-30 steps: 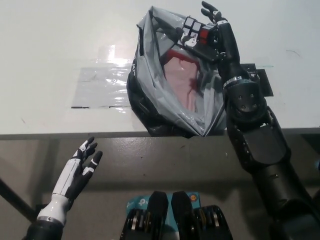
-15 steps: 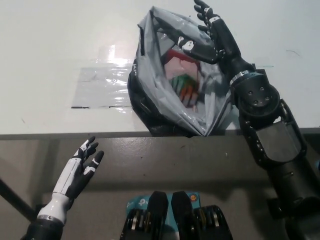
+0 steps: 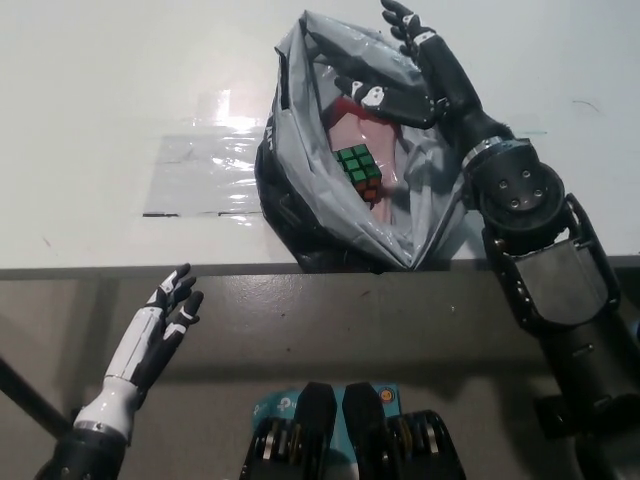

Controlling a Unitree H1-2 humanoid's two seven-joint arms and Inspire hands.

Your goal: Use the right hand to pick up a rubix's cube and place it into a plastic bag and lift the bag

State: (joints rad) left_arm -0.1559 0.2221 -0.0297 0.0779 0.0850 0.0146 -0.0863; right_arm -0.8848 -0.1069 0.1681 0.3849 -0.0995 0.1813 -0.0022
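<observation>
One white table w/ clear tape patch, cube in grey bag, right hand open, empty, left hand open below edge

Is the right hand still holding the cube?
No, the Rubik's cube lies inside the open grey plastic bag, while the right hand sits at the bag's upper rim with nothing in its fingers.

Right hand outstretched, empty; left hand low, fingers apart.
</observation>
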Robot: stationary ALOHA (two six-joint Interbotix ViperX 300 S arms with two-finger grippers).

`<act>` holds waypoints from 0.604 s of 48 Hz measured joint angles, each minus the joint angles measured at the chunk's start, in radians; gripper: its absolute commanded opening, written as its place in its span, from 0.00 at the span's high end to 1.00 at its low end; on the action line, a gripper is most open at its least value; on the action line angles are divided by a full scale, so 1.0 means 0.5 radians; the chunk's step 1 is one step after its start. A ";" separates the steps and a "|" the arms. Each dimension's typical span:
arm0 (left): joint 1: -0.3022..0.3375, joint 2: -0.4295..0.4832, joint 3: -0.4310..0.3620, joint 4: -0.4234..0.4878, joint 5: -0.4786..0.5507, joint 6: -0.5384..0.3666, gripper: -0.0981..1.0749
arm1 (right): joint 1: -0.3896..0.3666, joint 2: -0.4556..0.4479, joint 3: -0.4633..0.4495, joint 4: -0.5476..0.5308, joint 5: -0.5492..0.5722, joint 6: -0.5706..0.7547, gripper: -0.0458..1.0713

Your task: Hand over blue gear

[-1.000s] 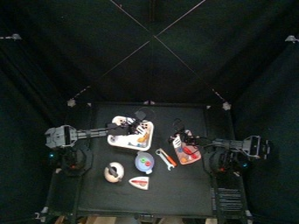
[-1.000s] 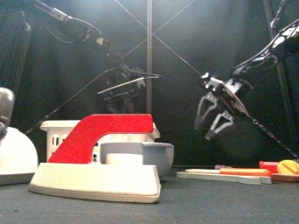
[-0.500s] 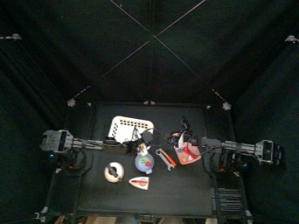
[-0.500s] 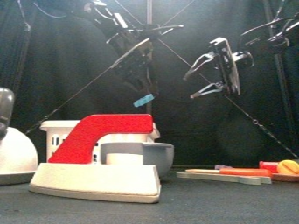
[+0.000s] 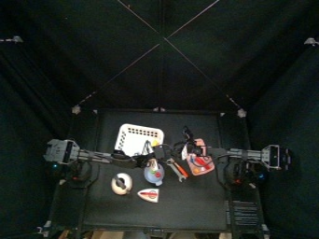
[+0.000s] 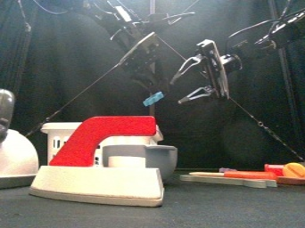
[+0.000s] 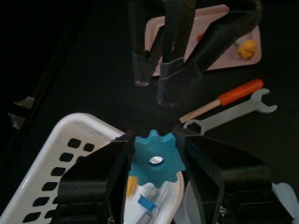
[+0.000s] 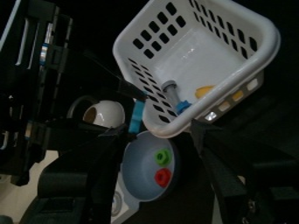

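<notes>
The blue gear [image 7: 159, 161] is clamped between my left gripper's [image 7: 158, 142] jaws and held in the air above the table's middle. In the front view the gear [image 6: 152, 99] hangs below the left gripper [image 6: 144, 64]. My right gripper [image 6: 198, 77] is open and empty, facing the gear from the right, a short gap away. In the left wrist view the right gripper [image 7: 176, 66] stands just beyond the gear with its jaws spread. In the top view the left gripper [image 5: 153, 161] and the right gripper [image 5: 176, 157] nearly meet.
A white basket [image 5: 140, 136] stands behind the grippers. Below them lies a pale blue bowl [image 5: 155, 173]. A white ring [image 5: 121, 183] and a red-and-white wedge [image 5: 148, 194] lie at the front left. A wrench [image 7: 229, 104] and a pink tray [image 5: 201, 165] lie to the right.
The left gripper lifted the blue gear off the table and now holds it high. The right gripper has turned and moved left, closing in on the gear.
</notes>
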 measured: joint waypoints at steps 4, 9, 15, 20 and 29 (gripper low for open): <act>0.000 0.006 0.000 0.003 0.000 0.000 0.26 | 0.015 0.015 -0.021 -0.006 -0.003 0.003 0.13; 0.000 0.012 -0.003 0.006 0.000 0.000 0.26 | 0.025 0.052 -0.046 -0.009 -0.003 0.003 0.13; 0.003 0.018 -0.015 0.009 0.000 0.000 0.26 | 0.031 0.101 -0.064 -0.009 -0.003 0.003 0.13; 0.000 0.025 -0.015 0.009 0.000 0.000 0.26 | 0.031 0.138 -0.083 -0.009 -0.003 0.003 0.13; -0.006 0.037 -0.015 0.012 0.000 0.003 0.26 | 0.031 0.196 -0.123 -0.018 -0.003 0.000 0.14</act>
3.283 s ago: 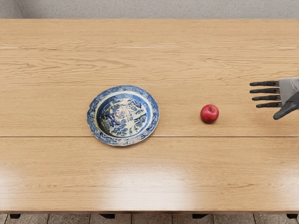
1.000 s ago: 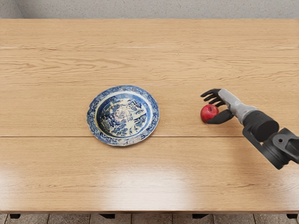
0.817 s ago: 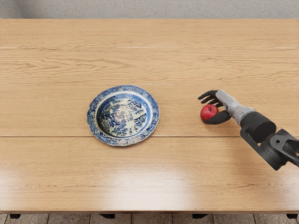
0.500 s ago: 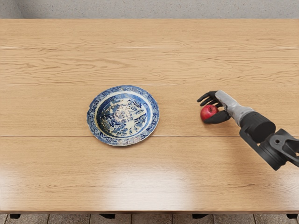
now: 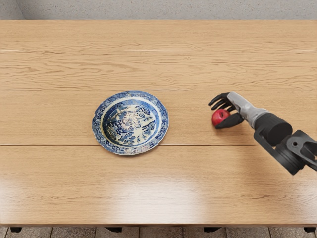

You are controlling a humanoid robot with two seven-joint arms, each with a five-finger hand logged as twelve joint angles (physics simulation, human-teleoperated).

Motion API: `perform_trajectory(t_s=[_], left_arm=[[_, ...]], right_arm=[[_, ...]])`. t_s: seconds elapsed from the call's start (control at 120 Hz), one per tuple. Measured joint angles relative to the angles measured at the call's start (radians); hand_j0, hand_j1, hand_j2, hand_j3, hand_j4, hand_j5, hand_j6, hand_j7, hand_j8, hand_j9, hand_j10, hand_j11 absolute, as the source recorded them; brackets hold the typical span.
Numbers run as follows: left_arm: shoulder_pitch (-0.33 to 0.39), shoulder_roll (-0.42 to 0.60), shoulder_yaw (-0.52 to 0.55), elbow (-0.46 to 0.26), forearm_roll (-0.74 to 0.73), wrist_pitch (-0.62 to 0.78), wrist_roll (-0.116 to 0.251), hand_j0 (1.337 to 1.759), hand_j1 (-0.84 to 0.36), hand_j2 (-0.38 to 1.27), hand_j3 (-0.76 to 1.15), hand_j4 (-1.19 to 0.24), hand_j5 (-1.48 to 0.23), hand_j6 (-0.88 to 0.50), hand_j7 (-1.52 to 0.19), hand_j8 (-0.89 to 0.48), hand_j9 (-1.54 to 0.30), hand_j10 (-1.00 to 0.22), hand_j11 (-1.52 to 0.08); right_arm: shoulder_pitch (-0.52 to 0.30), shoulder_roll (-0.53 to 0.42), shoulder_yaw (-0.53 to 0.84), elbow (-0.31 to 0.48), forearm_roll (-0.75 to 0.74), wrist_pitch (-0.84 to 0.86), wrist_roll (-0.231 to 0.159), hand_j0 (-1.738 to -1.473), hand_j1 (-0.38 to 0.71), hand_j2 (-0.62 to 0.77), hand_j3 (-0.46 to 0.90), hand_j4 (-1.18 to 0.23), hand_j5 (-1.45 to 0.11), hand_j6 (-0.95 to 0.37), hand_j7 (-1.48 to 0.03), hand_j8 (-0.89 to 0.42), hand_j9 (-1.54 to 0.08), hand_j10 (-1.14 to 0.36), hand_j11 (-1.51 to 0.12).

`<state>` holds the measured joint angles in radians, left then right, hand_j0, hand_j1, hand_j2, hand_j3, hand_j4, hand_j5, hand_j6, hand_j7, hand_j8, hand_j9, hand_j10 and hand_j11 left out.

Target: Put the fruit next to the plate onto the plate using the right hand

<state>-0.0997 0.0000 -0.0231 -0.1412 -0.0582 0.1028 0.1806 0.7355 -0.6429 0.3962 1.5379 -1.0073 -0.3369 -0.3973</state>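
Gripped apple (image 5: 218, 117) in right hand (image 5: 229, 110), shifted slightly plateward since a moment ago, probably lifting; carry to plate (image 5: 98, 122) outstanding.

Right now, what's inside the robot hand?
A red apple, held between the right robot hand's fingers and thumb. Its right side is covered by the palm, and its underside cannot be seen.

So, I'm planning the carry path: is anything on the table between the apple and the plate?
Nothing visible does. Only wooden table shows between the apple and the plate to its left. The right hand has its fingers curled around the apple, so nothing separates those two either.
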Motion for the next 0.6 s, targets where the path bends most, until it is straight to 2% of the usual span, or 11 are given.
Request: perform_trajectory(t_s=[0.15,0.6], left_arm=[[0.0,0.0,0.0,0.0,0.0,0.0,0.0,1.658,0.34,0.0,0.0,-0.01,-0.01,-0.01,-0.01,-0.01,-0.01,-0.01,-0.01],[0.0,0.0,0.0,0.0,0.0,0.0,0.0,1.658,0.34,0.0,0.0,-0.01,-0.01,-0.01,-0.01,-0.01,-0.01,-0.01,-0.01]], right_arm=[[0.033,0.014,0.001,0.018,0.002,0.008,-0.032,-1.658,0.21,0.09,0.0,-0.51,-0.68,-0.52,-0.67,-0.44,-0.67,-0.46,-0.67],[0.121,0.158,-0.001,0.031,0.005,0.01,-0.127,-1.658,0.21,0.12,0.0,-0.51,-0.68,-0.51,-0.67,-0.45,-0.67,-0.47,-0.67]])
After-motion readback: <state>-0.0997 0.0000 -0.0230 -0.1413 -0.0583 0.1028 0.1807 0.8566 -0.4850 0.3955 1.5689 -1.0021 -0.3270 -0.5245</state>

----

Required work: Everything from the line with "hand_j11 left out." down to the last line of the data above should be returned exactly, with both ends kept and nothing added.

Response:
`<state>` holds the measured joint angles in radians, left then right, hand_j0, hand_j1, hand_j2, hand_j3, hand_j4, hand_j5, hand_j6, hand_j7, hand_j8, hand_j9, hand_j10 and hand_j11 left out.

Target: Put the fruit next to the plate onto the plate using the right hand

<state>-0.0997 0.0000 -0.0231 -0.1412 -0.0582 0.1028 0.1806 0.7355 -0.6429 0.3962 1.5379 -1.0073 -0.3369 -0.3973</state>
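Gripped apple (image 5: 218, 117) in right hand (image 5: 229, 110), shifted slightly plateward since a moment ago, probably lifting; carry to plate (image 5: 98, 122) outstanding.

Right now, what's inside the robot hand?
A red apple, held between the right robot hand's fingers and thumb. Its right side is covered by the palm, and its underside cannot be seen.

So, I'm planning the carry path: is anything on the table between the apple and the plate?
Nothing visible does. Only wooden table shows between the apple and the plate to its left. The right hand has its fingers curled around the apple, so nothing separates those two either.
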Motion for the next 0.6 s, targets where the path bends most, until it is straight to 2% of the usual span, or 11 are given.
Request: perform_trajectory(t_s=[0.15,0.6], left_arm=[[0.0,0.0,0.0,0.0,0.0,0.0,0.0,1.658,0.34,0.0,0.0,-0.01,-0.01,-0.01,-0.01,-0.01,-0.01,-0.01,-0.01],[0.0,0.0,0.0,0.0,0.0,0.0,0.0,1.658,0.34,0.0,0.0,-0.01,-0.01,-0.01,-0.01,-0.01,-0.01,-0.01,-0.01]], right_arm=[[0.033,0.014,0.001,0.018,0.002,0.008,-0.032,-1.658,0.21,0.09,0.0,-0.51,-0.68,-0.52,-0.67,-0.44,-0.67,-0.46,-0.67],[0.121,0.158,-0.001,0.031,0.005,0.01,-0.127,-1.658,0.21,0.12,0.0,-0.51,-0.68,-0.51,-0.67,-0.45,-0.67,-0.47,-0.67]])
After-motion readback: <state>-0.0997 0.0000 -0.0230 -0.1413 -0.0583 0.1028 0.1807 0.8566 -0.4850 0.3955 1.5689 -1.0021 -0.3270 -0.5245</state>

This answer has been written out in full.